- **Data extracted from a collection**
<<<<

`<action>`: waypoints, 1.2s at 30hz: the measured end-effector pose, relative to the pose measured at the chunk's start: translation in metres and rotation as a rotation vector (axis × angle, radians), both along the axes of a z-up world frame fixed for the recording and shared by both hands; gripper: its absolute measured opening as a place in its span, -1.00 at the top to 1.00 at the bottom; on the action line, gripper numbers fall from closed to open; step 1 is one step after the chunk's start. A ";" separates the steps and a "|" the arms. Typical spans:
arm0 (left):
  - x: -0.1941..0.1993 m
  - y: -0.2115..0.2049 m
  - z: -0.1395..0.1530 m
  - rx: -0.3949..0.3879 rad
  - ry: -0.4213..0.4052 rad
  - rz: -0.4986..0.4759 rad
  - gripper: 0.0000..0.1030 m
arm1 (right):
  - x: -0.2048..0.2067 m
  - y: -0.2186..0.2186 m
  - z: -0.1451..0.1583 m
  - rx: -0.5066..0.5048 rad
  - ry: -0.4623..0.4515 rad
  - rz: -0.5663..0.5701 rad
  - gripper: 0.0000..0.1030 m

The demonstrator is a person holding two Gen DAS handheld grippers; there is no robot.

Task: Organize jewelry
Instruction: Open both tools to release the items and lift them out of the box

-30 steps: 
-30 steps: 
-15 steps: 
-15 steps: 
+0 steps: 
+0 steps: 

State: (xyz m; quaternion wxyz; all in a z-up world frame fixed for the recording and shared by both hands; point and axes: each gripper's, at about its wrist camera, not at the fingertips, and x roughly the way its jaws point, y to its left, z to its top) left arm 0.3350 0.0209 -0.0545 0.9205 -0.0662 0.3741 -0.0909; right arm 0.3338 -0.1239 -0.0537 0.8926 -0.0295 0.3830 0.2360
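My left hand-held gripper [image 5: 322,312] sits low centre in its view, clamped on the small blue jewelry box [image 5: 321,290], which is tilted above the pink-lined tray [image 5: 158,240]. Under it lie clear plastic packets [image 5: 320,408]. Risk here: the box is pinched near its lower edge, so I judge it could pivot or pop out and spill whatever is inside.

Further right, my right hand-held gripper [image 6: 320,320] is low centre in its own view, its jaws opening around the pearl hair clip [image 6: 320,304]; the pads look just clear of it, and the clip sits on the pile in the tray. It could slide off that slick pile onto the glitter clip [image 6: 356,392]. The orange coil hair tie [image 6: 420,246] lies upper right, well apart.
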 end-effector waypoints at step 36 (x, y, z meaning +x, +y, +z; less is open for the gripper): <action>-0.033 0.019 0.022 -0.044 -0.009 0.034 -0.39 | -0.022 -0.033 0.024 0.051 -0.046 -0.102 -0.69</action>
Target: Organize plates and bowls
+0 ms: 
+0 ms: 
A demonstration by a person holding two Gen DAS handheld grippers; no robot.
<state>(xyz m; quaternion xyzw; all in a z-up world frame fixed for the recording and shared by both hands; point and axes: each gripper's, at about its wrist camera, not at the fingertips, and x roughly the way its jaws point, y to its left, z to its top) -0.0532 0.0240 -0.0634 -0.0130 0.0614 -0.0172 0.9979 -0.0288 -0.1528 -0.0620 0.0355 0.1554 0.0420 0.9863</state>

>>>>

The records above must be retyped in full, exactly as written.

- **WRITTEN ANSWER**
`<action>`: waypoints, 1.2s at 30hz: the measured end-effector pose, relative to the pose measured at the chunk's start: translation in metres and rotation as a rotation vector (axis × angle, radians), both along the axes of a z-up world frame fixed for the recording and shared by both hands; gripper: its absolute measured opening as a place in its span, -1.00 at the top to 1.00 at the bottom; on the action line, gripper numbers fall from closed to open; step 1 is one step after the chunk's start. A ";" separates the steps and a "|" the arms. Typical spans:
arm0 (left):
  - x: -0.1941..0.1993 m
  - y: -0.2115..0.2049 m
  - z: -0.1395..0.1530 m
  - rx: -0.3949..0.3879 rad
  - ry: -0.4213..0.4052 rad
  - rz: -0.4986..0.4759 rad
  - gripper: 0.0000..0.1030 m
arm1 (right):
  - x: -0.2048..0.2067 m
  - y: -0.2186..0.2186 m
  - z: -0.1451..0.1583 m
  - rx: -0.5066..0.5048 rad
  - ry: -0.4623..0.4515 rad
  - rz: -0.5663..0.5701 rad
  - gripper: 0.0000..0.1030 m

The demonstrator is a person holding two Gen DAS handheld grippers; there is no robot.

Task: Organize jewelry
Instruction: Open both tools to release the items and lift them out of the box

-30 steps: 
-30 steps: 
-15 steps: 
-15 steps: 
+0 steps: 
+0 steps: 

State: (xyz m; quaternion wxyz; all in a z-up world frame fixed for the recording and shared by both hands; point and axes: each gripper's, at about its wrist camera, not at the fingertips, and x roughly the way its jaws point, y to its left, z to its top) left arm 0.3350 0.0209 -0.0545 0.9205 -0.0662 0.3741 -0.0909; right arm 0.3338 -0.1239 -0.0537 0.8926 -0.0295 0.3830 0.2360
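My left hand-held gripper [image 5: 322,312] sits low centre in its view, clamped on the small blue jewelry box [image 5: 321,290], which is tilted above the pink-lined tray [image 5: 158,240]. Under it lie clear plastic packets [image 5: 320,408]. Risk here: the box is pinched near its lower edge, so I judge it could pivot or pop out and spill whatever is inside.

Further right, my right hand-held gripper [image 6: 320,320] is low centre in its own view, its jaws opening around the pearl hair clip [image 6: 320,304]; the pads look just clear of it, and the clip sits on the pile in the tray. It could slide off that slick pile onto the glitter clip [image 6: 356,392]. The orange coil hair tie [image 6: 420,246] lies upper right, well apart.
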 end-effector waypoints at step 36 (x, y, z meaning +x, +y, +z; less is open for the gripper): <action>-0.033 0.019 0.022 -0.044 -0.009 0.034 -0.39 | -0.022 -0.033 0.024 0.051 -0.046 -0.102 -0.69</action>
Target: Organize plates and bowls
+0 ms: 
+0 ms: 
A demonstration by a person holding two Gen DAS handheld grippers; no robot.
<state>(xyz m; quaternion xyzw; all in a z-up world frame fixed for the recording and shared by both hands; point and axes: each gripper's, at about its wrist camera, not at the fingertips, and x roughly the way its jaws point, y to its left, z to its top) -0.0532 0.0240 -0.0634 -0.0130 0.0614 -0.0172 0.9979 -0.0288 -0.1528 -0.0620 0.0355 0.1554 0.0420 0.9863</state>

With this, the answer is done.